Par Amilcar Brunazo Filho, fondateur de votoseguro.org
Avant de raconter l’histoire de l’informatisation du vote au Brésil, il est indispensable d’expliquer quelques caractéristiques de l’organisation du pouvoir électoral pour que l’on comprenne comment certaines choses se sont produites de façon tellement équivoque.
Au Brésil le vote est OBLIGATOIRE et le Tribunal Supérieur Électoral (TSE) exerce les trois pouvoirs républicains de réglementer, exécuter et juger tout le processus électoral. Cette accumulation inédite de pouvoirs est responsable de la centralisation antidémocratique des décisions entre les mains d’une minorité et de l’absence de transparence de tout le processus. Même les lois électorales finissent par être rédigées et approuvées sans que la société civile puisse réellement donner son opinion et participer.
Histoire de l’informatisation des élections
1) En 1982, à la fin du régime militaire dictatorial, à l’occasion du premier essai d’informatisation de la totalisation des votes, un évènement connu comme le "Cas Proconsult" se produit. Il s’agissait de la première tentative de fraude par des agents militaires. Mais l’esprit de corps de la Justice Électorale prévaut et étouffe l’enquête. Elle ne l’a jamais avoué, et a tout simplement effacé l’affaire de l’histoire officielle. L’informatisation de la totalisation des votes continue lors des élections suivantes.

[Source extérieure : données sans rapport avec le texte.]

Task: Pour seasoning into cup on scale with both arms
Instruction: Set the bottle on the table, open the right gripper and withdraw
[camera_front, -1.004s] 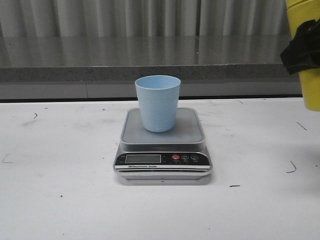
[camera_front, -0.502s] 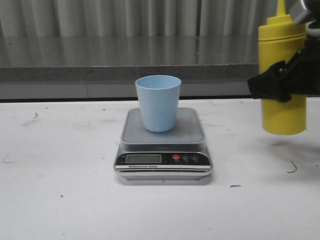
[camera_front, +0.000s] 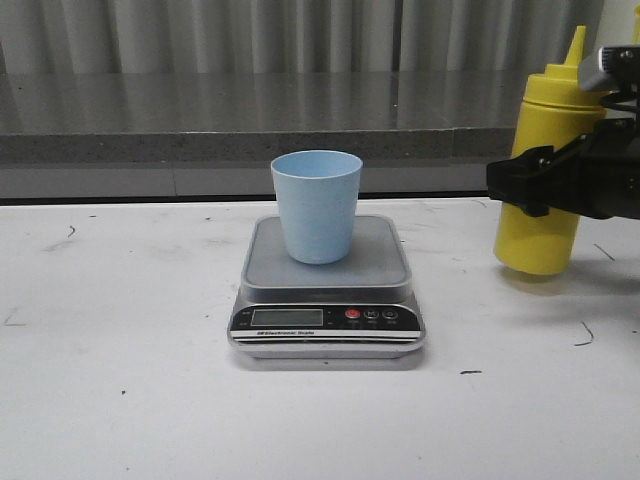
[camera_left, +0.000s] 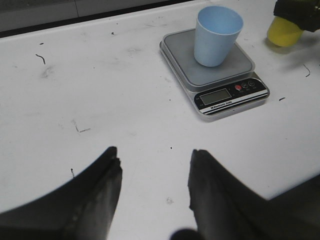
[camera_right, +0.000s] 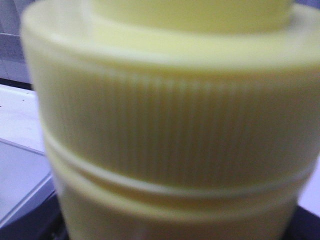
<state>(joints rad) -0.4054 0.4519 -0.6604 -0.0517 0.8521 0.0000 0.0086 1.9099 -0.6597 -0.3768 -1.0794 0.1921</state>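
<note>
The pale blue cup stands upright on the scale's silver platform at the table's centre. The yellow seasoning bottle stands upright to the right of the scale, its base at or just above the table. My right gripper is shut around the bottle's middle. The bottle's ribbed cap fills the right wrist view, blurred. My left gripper is open and empty above bare table, well short of the scale and cup. The left gripper is out of the front view.
A grey ledge and a corrugated wall run along the back of the white table. The table bears small dark scuff marks. The bottle's base also shows in the left wrist view.
My right gripper has carried the bottle in from the right edge toward the scale and lowered it to the table. The cup and the scale have not moved.
</note>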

2) En 1985, le TSE obtient du Congrès National l’adoption en urgence de la loi 7444/85 qui impose l’unification de la Base de Données des Électeurs par informatique et donne au TSE le pouvoir de réglementer le processus de recensement. Le TSE décide d’éliminer la photo de l’électeur du document d’identité électoral, ce qui provoque un énorme problème de sécurité, en permettant que n’importe qui puisse voter en utilisant le document d’un autre électeur. Cette erreur perdurera 20 ans et ne commencera à être corrigée qu’à partir d’un nouveau recensement qui débutera en novembre 2005.
3) En 1995, suite à de nouvelles pressions du TSE sur le Congrès, un projet de loi rédigé six mois auparavant par un groupe de travail interne du TSE est adopté, et deviendra la loi 9100/95, qui permet l’utilisation de machines à voter électroniques et donne au TSE le pouvoir de réglementer leur usage. Le TSE décide d’utiliser des machines à voter d’enregistrement électronique direct (DRE) sans bulletin imprimé vérifié par l’électeur. Il opte aussi pour l’identification de l’électeur sur la machine à voter, créant ainsi un nouveau problème de sécurité concernant le secret du vote. Cette machine est nommée urne électronique.
4) En 1996, 1/3 des électeurs, soit à peu près 35 millions de citoyens, vote en utilisant ces nouvelles urnes électroniques sans bulletin imprimé vérifié par l’électeur. En 1998 ils seront 2/3, et en 2000 la totalité.
5) En 1999, le Sénat reçoit un projet de loi : celui-ci oblige les machines à voter à imprimer un bulletin vérifié par l’électeur, crée l’audit statistique de 3% des urnes électroniques tirées au sort après l’élection, interdit l’identification de l’électeur sur la même machine où il doit voter, et impose l’utilisation de logiciels libres et ouverts.
6) Les ministres du TSE font à nouveau pression sur le Congrès et obtiennent en 2001, en à peine deux jours, l’adoption de sept révisions du projet de loi qui, entre autres, remet à 2004 l’impression du bulletin vérifié par l’électeur, impose d’effectuer le tirage au sort des urnes à recompter avant l’élection, permet l’identification de l’électeur sur la machine où il doit voter et permet au TSE d’utiliser des logiciels non libres, dont le code source n’est pas soumis à audit.
7) La pression du TSE sur le Congrès contre la transparence du vote électronique continue à se faire sentir en 2003 et, en moins de six mois, il réussit à faire passer une loi qui abandonne le bulletin imprimé vérifié par l’électeur et l’audit statistique du dépouillement électronique avant même leur mise en place en 2004. Cette nouvelle loi maintient l’identification des électeurs sur les machines à voter et l’utilisation de logiciels non libres.